Routines can be tied to locations or time, but the settings currently only allow you to set times of day, not days of the week. So if you wanted to set up a Routine for the Weekend, you’d have to manually turn it on in the settings when the weekend lands and turn it off again on Monday.

Samsung Good Lock Routines

Setting up a Routine is simple enough: give it a name, set a location for it, set a start and end time, choose a clock and date widget for your lock screen, decide whether you want Wi-Fi, Bluetooth, sound and screen rotation enabled, choose a color scheme and finally, set the layout of your lock screen, including choosing widgets and curating that particular Routine’s custom app tray.

Routines work well, but the idea is not terribly different to other adaptive profile and location-aware apps already out there. Custom launchers have had features like this for a while too. Nevertheless, Routines are done well and they kick in at the right times, complete with new color scheme and app tray.

Samsung Good Lock Routine creation

Is Good Lock any good?

One of the strangest things about Good Lock is that in some places it is very well done and polished, while in others it is inconsistent and feels a little unfinished. To give you some examples:

  • There’s a nice animation when you swipe down on the recent app list
  • In the notifications shade both the settings icons and search icon spin when you long-press them (but there’s no System UI Tuner I could find)
  • When Routines are toggled there’s a colorful transition through the colors of the rainbow in the app bar and status bar
  • The Keep tab jiggles in the notification shade to remind you you’ve added something to it
  • There’s quick access to battery stats from the Quick Settings
Samsung Good Lock settings

These are the nice parts of Good Lock, the parts where it feels like a finished product. But for every one of these there’s another part that seems oddly unfinished or inconsistent:

  • Scrollable widgets don’t work on the lock screen
  • Inconsistency with the multi-window button in recent apps and the app tray
  • Swiping right on the lock screen dismisses a notification, but in the notifications shade (or expanded view of the lock screen) it moves it to Keep
  • There’s one fewer Quick Settings toggles in the lock screen version compared to the unlocked version
  • Only one of the Quick Settings toggles can be hidden

Furthermore, not all changes made in the main settings menu are reflected in Good Lock while others are. For example, if you go to your main lock screen settings you can change your lock screen app shortcuts. However, you won’t see those apps because the Good Lock app shortcuts override them via the Good Lock settings.
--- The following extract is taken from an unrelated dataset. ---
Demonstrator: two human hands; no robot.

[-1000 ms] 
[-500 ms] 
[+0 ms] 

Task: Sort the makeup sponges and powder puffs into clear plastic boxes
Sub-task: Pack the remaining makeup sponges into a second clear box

However, if you block a notification from Good Lock it will also be blocked in the main notifications settings. This is unnecessarily confusing.

Samsung Good Lock settings and uninstall

Wrap up

Considering these kinds of imperfections, inconsistencies and duplications, it’s difficult to say whether Good Lock is a random unfinished UI experiment that for whatever reason found new life as a Galaxy App, or that Good Lock is actually a prototype Samsung UI in testing. It doesn’t appear in Galaxy Labs yet, but it might in future.

Either way it is a fun, refreshing and interesting twist on Samsung’s interface; one that takes a little getting used to, to be sure, but one that definitely has potential. It offers an alternate vision of what TouchWiz – or whatever comes after TouchWiz – could be. Some will find it unnecessarily confusing while others will greatly appreciate Good Lock’s mission of making a locked phone as functional as it has ever been.

 

One other possible interpretation, one that is as exciting as it is unlikely, is that Samsung is toying with ways of taking more of the tedious work out of major Android firmware updates and putting them in easily updatable apps instead, kind of like what HTCdoes with Zoe and Sense.

Of course, Samsung has way too many baked-in software additions to simply add a System UI update over stock Android, but the “thinner” the work on Samsung’s firmware the quicker that important Android updates can be rolled out, with smaller visual stuff and extra features coming via updates to Good Lock instead. While it may never pan out this way, it’s definitely something to think about.

What do you think of Good Lock? An intriguing possible future for Galaxy devices or a big old mess?